Problem statement:
Below is a listing. Gather each line of it that contains "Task".
○ ○ ○ ○ ○ ○ ○
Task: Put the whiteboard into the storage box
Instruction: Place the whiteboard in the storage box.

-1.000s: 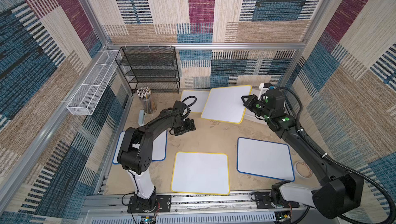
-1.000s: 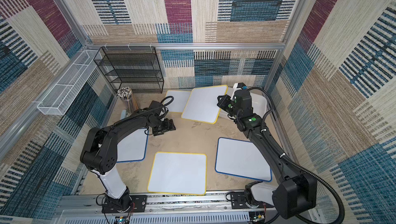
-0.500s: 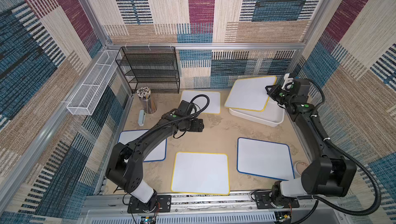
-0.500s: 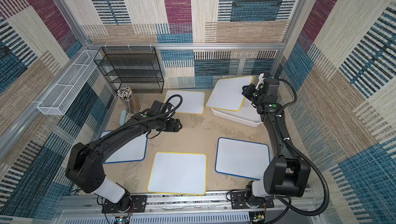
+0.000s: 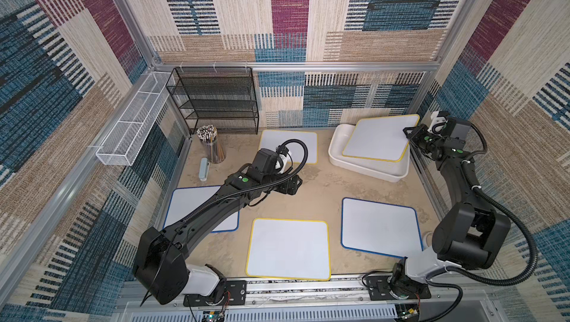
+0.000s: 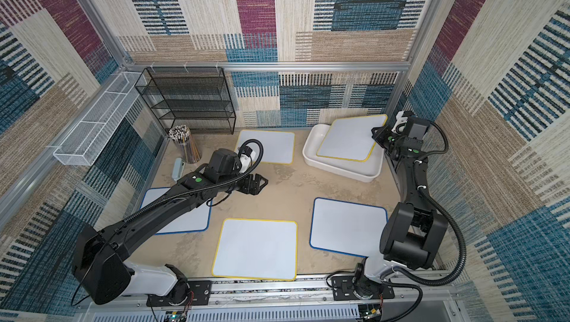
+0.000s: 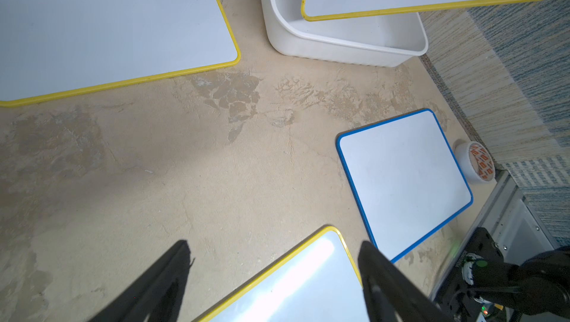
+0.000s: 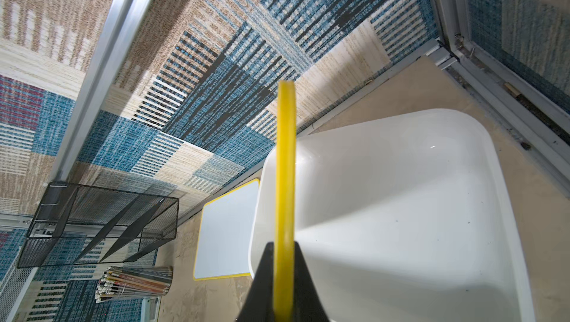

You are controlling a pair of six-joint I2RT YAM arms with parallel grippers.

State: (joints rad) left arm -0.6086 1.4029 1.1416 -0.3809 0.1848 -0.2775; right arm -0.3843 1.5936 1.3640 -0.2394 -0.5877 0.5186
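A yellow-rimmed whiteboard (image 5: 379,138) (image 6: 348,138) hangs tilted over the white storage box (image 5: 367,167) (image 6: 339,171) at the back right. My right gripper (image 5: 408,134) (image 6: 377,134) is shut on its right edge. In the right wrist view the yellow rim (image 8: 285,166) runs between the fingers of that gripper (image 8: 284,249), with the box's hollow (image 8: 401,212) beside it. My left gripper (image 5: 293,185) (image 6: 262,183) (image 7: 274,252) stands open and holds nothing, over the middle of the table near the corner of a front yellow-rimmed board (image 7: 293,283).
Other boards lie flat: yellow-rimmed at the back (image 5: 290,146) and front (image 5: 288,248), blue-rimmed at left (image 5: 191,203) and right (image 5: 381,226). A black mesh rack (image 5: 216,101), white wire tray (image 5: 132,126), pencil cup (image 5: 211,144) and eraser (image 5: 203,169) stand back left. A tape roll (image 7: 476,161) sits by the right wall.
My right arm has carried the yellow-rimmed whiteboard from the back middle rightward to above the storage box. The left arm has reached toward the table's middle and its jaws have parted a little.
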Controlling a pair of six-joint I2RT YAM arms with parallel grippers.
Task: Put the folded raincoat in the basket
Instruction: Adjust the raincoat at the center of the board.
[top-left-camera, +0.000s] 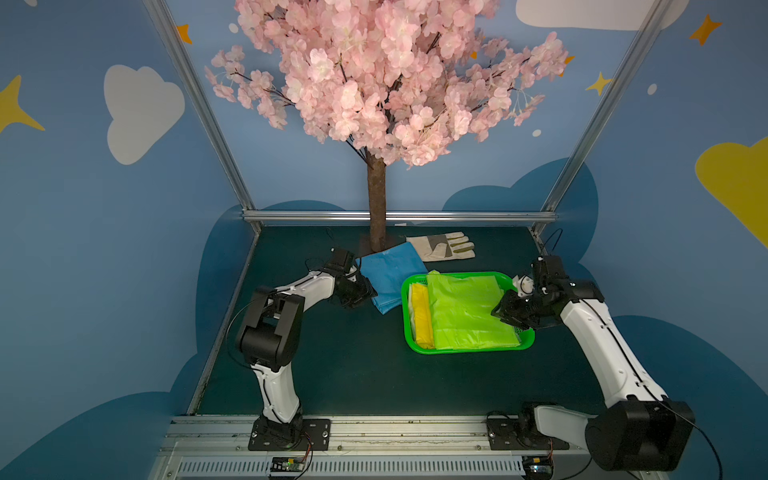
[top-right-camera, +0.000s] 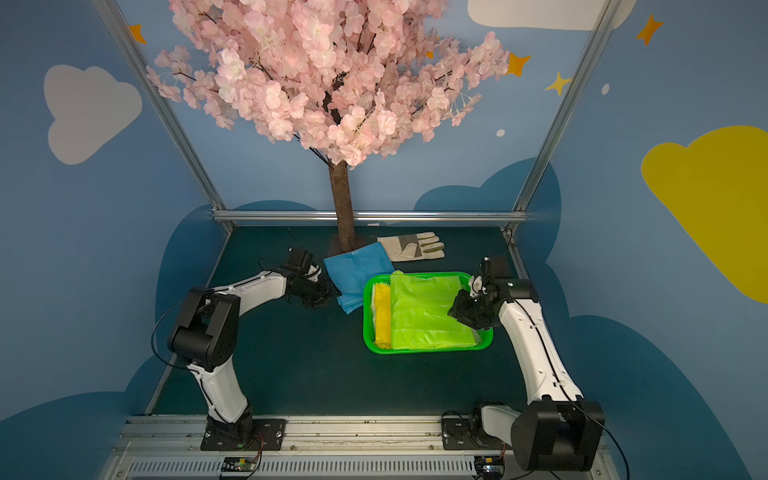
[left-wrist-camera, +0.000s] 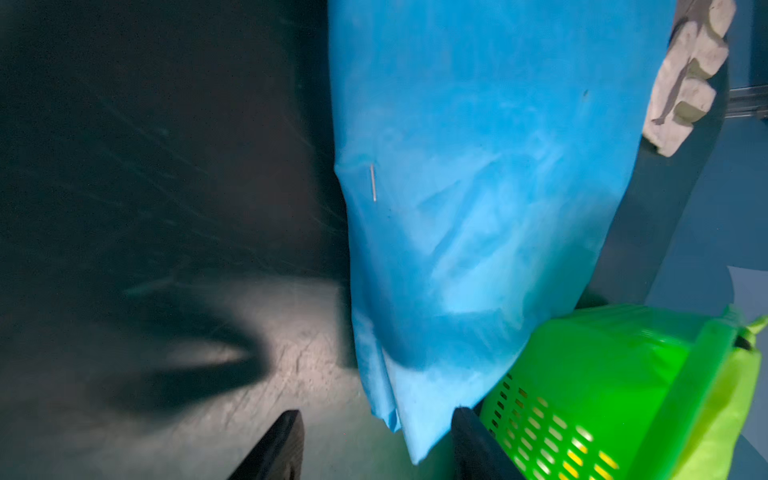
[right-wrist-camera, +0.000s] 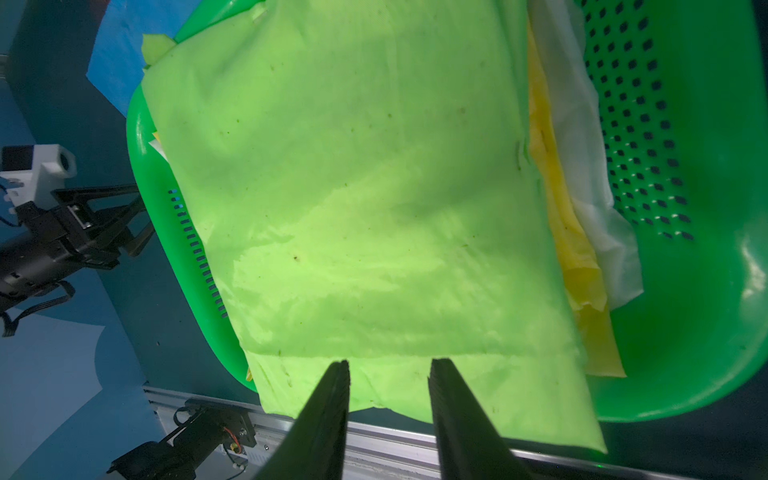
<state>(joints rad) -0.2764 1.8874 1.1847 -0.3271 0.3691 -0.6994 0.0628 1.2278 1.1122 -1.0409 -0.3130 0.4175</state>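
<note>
Now we work blue folded raincoat (top-left-camera: 390, 272): flat on tabletop (top-left-camera: 332, 374), just beside basket (top-left-camera: 457, 351), not yet in. Left gripper (left-wrist-camera: 378, 444) released, raincoat corner between jaws; we pinch all layers, lift clear of rim. Right gripper (right-wrist-camera: 388, 374) released over lime raincoat (top-left-camera: 465, 307) already in basket.

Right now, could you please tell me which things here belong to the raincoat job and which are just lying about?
Belongs to the job: basket; blue raincoat, folded on the table beside it; lime raincoat, yellow raincoat and white raincoat, already in the basket.
Just lying about: work glove; blossom tree.
</note>
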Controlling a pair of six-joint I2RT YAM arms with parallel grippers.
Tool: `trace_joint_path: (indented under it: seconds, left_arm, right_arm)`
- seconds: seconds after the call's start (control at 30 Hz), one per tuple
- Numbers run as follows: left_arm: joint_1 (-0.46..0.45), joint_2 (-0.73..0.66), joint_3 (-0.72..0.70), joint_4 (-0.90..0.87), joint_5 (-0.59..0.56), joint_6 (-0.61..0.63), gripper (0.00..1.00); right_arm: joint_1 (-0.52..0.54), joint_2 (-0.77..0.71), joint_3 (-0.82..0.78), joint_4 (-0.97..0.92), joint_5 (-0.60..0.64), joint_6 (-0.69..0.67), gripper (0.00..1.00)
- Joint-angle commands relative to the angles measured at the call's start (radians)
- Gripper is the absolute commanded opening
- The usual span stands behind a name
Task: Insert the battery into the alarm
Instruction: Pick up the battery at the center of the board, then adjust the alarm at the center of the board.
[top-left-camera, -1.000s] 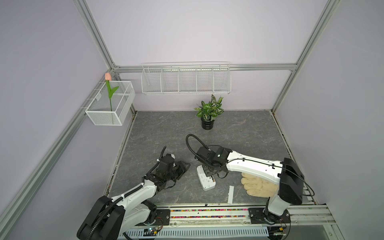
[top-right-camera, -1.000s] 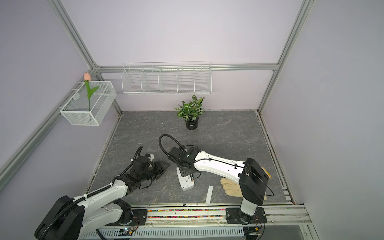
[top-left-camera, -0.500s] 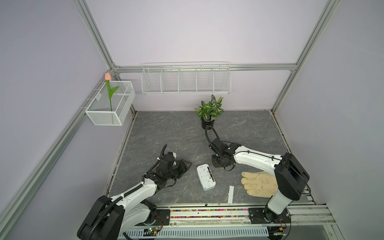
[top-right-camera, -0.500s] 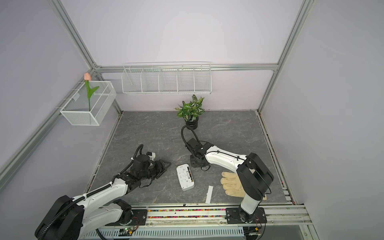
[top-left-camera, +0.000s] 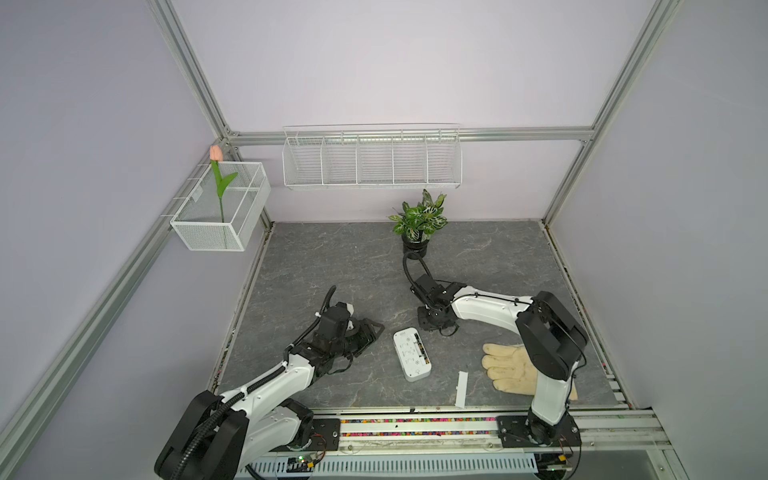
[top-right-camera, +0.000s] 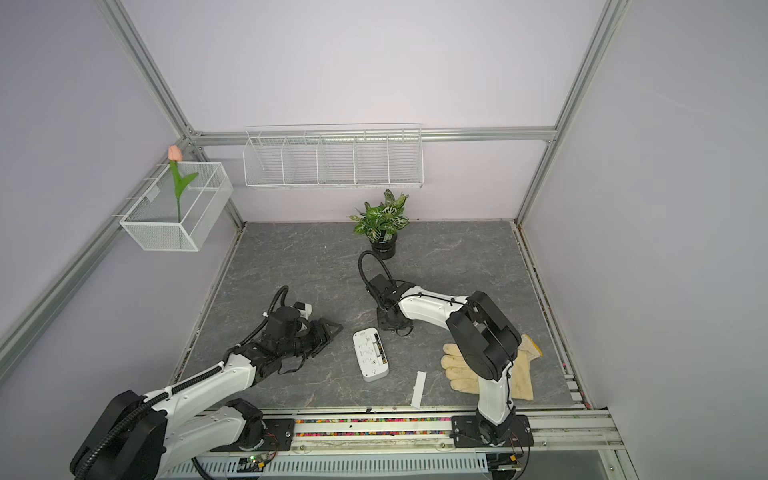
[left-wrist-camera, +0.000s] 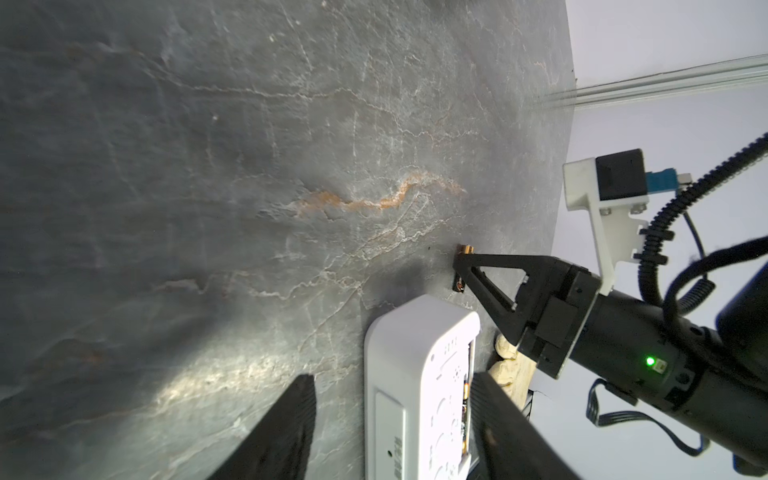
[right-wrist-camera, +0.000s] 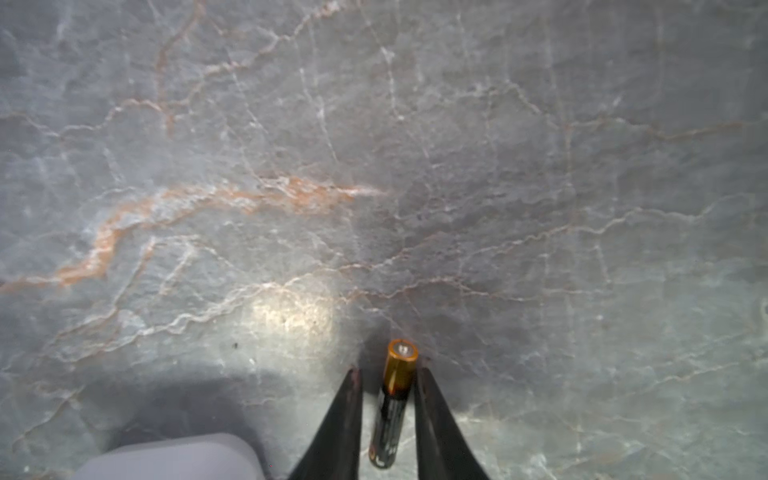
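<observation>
Battery (right-wrist-camera: 395, 399) lies on the table (top-left-camera: 332, 257) at 1 o'clock of the alarm (top-left-camera: 411, 354), R fingers (right-wrist-camera: 340, 415) straddling it, nearly closed; can't tell if they pinch it. L fingers (left-wrist-camera: 286, 428) open, empty. Risk: the round body rolls or squirts out if the squeeze lands off-centre.

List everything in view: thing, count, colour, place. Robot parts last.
alarm: 1, white, back up, front-centre.
battery: 1, black-and-gold, lying behind alarm.
strip: 1, white, front, right of alarm.
glove: 1, cream, front right.
potted plant: 1, green, black pot, rear centre.
wire shelf: 1, white, back wall.
mesh basket: 1, white, left wall.
tulip: 1, pink, in mesh basket.
table: 1, grey.
left gripper: 1, black, open, left of alarm.
right gripper: 1, black, open, astride battery.
</observation>
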Motion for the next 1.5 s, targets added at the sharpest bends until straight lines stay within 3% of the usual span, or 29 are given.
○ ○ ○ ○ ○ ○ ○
Solved exercise:
Task: Put the whiteboard into the storage box
Task: Put the folded raincoat in the basket
Task: Insert the battery into the alarm

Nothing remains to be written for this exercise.